▶ ACTIVITY
Extract exactly the range of lines bounded by the line containing "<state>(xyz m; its" and the final line of the listing, both ends included, and no other lines.

▶ RECORDED DATA
* * *
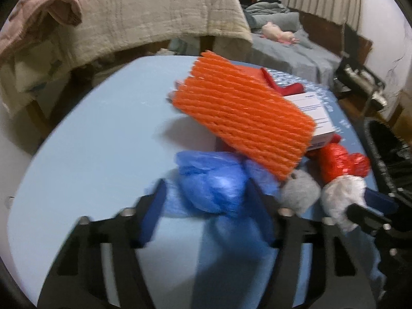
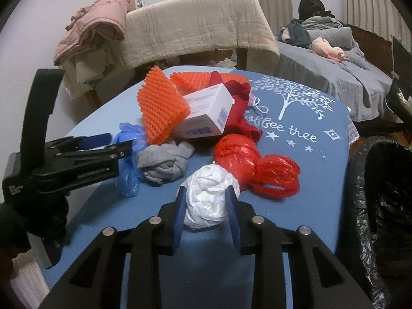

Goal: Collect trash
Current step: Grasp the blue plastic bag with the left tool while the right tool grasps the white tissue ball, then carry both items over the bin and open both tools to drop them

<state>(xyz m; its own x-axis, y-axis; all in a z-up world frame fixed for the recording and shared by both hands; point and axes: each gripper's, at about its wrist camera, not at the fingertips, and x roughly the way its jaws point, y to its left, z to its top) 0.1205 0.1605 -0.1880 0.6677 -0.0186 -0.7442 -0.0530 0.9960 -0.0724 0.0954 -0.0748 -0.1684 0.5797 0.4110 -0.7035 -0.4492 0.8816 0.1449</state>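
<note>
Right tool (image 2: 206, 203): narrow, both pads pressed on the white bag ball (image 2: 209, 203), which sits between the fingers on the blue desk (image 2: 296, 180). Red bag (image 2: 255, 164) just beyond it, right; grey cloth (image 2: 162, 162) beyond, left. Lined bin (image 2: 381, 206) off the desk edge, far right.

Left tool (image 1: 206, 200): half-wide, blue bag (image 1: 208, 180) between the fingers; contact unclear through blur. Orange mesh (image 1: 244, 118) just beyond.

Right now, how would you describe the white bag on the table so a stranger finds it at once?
Start at the blue table and its trash pile. At the pile's near edge, the white bag is a crumpled plastic ball between the right gripper jaws. It is the only white one, with the red bag behind it and the grey cloth beside it.
</note>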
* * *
▶ YOUR SOLUTION
<state>(xyz m; its own x-axis, y-axis; all in a z-up world frame fixed for the recording and shared by both hands; point and axes: each gripper's, at about its wrist camera, not at the fingertips, and x roughly the way its jaws point, y to its left, z to its top) 0.1205 0.1605 -0.1880 0.6677 -0.0186 -0.7442 -0.0530 0.9960 -0.0724 0.0954 -0.0748 -0.1684 0.5797 0.4110 -0.7035 -0.4492 0.8816 0.1449</state>
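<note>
Right tool (image 2: 206, 203): narrow, both pads pressed on the white bag ball (image 2: 209, 203), which sits between the fingers on the blue desk (image 2: 296, 180). Red bag (image 2: 255, 164) just beyond it, right; grey cloth (image 2: 162, 162) beyond, left. Lined bin (image 2: 381, 206) off the desk edge, far right.

Left tool (image 1: 206, 200): half-wide, blue bag (image 1: 208, 180) between the fingers; contact unclear through blur. Orange mesh (image 1: 244, 118) just beyond.

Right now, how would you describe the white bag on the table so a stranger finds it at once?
Start at the blue table and its trash pile. At the pile's near edge, the white bag is a crumpled plastic ball between the right gripper jaws. It is the only white one, with the red bag behind it and the grey cloth beside it.
</note>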

The answer stands, and there is nothing more to add.